Like any major challenge the key is to break it down into smaller and more manageable steps that can be tackled one at a time over an extended period of time. Farmers are experts in taking on new practices and learning to implement them effectively over a number of years in way that works in their own business and carbon is no different.
Practical advice to manage mitigation targets
Doing what you do better
10-15% carbon reduction, 2- 3 Years, cash positive – more sampling of soils, feeds, weighing of livestock to target input use effectively, a number of incremental technical improvements all round
Medium term gains
Another 10-15% carbon reduction (cumulative 20 to 30% reduction), over 3-5 years, changes in systems (e.g. change in breed / cropping systems) , some capital investment (e.g. band spreading slurry systems, direct drilling equipment) but relatively short payback (<5 years)
Long term capital investment
Another 5-10% carbon reduction (cumulative 25% to 40% reduction), requires long term capital investment (new slurry systems, solar PV), payback may be long, capital grants often required
Sequestration and mitigation technology
To go beyond 30-40% carbon reduction a combination of more involved methods often at net cost may be required; enhanced carbon reduction in soils, woodland creation, the use of feed additives (methane inhibitors), fertiliser amendments (nitrification inhibitors).
3 easy steps towards your carbon management plan
The first step is to work out where you are in carbon and performance terms and then develop a plan to move forward.
- Establish your carbon baseline
- Undertake a carbon assessment of the farm using a scientifically sound, accredited carbon footprinting tool like Agrecalc.
- Seek help to prepare the data or complete it yourself.
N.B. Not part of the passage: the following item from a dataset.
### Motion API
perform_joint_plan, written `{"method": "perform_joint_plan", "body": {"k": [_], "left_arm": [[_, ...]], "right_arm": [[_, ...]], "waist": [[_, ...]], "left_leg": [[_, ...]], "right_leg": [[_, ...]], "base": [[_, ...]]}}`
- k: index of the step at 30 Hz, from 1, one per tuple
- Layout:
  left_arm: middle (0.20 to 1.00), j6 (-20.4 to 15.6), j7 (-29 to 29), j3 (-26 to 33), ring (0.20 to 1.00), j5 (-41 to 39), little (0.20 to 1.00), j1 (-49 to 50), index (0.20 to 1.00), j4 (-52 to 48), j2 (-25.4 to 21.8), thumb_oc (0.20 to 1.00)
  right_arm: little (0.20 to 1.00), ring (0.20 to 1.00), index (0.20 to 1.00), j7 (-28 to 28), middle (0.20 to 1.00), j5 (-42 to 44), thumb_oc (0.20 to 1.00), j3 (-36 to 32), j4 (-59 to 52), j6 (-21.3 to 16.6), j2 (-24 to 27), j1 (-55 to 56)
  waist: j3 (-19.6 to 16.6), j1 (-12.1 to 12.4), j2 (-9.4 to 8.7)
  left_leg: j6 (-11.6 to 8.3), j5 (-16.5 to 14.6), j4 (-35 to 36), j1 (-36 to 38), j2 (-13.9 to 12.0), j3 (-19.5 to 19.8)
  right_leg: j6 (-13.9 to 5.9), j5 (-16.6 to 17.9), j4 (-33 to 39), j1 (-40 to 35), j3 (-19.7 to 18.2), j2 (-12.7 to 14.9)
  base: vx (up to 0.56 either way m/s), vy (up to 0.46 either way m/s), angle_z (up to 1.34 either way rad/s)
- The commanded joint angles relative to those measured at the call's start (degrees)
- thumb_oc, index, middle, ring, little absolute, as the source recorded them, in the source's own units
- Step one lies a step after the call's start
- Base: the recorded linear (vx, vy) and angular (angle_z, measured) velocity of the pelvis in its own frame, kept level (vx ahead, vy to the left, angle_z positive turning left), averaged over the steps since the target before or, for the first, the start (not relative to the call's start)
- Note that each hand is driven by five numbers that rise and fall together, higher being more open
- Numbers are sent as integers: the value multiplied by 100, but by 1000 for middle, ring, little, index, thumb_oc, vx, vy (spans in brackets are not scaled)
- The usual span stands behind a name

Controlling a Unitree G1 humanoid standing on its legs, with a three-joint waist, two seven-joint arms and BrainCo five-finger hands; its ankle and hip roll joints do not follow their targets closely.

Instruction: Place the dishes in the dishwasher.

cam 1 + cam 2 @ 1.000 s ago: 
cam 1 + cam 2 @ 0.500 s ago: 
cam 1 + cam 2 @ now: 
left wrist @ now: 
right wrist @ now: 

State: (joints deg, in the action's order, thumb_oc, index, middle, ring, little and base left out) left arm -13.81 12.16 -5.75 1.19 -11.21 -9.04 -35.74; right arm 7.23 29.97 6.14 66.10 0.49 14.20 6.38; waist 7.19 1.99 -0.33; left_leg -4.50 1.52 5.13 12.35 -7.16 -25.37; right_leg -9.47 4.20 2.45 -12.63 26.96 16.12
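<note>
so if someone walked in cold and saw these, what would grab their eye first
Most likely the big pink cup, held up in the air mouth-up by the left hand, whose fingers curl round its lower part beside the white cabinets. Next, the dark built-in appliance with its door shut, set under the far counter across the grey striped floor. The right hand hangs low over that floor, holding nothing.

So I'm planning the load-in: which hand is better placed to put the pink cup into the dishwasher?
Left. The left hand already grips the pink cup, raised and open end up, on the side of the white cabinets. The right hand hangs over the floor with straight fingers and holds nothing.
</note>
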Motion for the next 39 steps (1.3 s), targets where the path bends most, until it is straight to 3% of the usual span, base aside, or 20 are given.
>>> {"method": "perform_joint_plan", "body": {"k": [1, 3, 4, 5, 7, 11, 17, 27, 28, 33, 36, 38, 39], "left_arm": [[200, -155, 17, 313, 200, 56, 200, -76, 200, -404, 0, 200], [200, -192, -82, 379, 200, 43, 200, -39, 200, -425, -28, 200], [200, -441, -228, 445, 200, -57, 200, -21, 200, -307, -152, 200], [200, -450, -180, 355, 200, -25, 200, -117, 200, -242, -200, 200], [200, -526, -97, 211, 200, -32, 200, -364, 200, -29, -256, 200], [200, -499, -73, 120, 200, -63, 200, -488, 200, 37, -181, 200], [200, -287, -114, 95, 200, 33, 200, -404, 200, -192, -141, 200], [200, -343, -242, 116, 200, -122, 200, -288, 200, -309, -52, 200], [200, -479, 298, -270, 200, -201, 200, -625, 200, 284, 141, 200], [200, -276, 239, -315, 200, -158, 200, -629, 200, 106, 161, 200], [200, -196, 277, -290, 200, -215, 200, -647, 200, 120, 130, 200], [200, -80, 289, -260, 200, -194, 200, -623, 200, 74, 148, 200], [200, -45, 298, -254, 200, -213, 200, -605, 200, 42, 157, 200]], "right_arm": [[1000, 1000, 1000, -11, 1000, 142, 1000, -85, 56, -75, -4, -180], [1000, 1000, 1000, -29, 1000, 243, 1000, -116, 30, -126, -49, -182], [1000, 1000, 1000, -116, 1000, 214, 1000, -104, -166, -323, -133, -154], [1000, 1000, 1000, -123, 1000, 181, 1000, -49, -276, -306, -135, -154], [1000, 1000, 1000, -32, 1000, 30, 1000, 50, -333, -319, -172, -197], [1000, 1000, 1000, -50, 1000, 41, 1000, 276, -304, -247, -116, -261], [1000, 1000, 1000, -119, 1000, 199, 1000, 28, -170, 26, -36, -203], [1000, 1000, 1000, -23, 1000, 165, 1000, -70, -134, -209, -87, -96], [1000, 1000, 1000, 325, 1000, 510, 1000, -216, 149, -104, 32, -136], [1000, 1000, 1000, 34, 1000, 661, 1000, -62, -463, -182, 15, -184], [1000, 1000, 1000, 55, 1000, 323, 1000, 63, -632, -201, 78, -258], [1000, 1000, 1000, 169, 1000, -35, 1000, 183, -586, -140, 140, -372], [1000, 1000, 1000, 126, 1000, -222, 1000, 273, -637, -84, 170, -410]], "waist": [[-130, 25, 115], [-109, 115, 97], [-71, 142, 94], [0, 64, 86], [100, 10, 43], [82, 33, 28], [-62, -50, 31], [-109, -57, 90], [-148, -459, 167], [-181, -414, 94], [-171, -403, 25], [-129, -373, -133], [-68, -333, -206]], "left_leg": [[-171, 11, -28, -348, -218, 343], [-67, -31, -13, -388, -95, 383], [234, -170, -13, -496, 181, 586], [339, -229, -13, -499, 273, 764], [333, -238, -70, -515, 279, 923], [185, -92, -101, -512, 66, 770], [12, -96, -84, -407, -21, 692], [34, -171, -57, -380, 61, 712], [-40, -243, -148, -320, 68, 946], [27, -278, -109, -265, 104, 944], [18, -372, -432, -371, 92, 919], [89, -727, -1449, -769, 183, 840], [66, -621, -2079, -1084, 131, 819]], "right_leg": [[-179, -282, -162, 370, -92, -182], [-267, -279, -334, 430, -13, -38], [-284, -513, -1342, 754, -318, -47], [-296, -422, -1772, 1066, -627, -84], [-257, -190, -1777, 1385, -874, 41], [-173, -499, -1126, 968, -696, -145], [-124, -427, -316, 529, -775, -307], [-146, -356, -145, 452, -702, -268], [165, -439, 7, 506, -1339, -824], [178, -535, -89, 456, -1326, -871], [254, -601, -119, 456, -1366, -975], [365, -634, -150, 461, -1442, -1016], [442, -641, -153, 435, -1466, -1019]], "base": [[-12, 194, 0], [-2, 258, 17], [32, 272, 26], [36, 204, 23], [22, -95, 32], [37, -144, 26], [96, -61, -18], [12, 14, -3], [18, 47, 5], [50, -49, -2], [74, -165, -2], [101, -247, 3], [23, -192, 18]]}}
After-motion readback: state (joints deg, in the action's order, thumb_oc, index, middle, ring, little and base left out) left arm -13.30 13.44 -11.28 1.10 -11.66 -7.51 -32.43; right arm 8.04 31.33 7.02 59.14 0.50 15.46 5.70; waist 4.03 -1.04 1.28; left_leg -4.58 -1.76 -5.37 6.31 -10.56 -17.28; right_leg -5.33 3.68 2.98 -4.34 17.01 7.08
It is important to ensure a high-quality input data, as this will dictate the quality of the outputs.
- The results should help you understand the main sources of emissions and identify hot spots to target for improvement
- You can then start investigating mitigation measures that will lead you towards developing a carbon plan. You can always seek professional help, where needed, by involving existing advisors whether it be agronomy, livestock nutrition or business and target the main sources of carbon emissions.
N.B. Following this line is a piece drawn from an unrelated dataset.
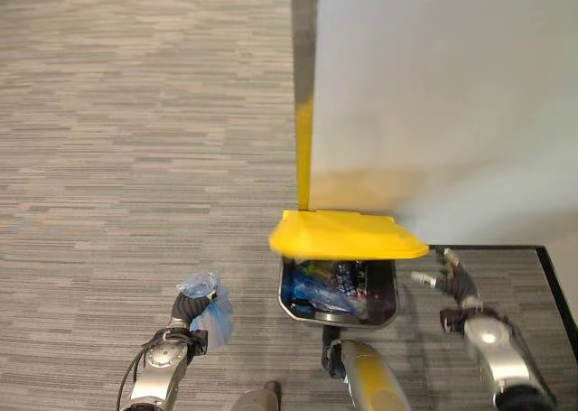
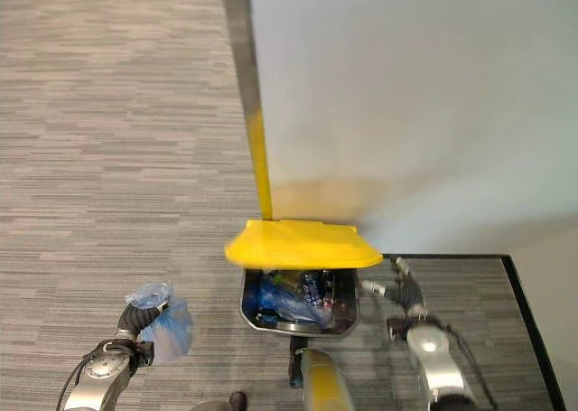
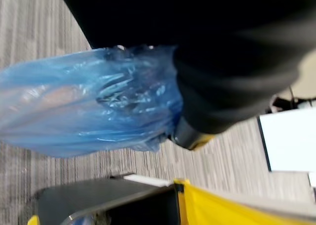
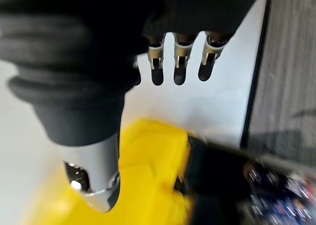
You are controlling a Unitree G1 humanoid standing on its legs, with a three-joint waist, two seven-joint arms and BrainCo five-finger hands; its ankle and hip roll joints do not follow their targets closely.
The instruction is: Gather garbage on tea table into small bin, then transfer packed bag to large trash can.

- Now that the carbon plan is ready, always start by planning how to address those issues that will bring performance and financial benefits. Start by agreeing practical steps that fit with your farming plan practical actions. This should be targeted at the relatively short- term (year ahead) with medium- and longer-term aspirations noted.
Of course, the routes that each farm business chooses to cut carbon emissions will differ widely. This will reflect differences between farm types (cropping, livestock type), soils and climate, technical performance, financial and market constraints and the aptitude and interest of the farmer.
How far and how quickly each business chooses to go will ultimately centre around the financial implications.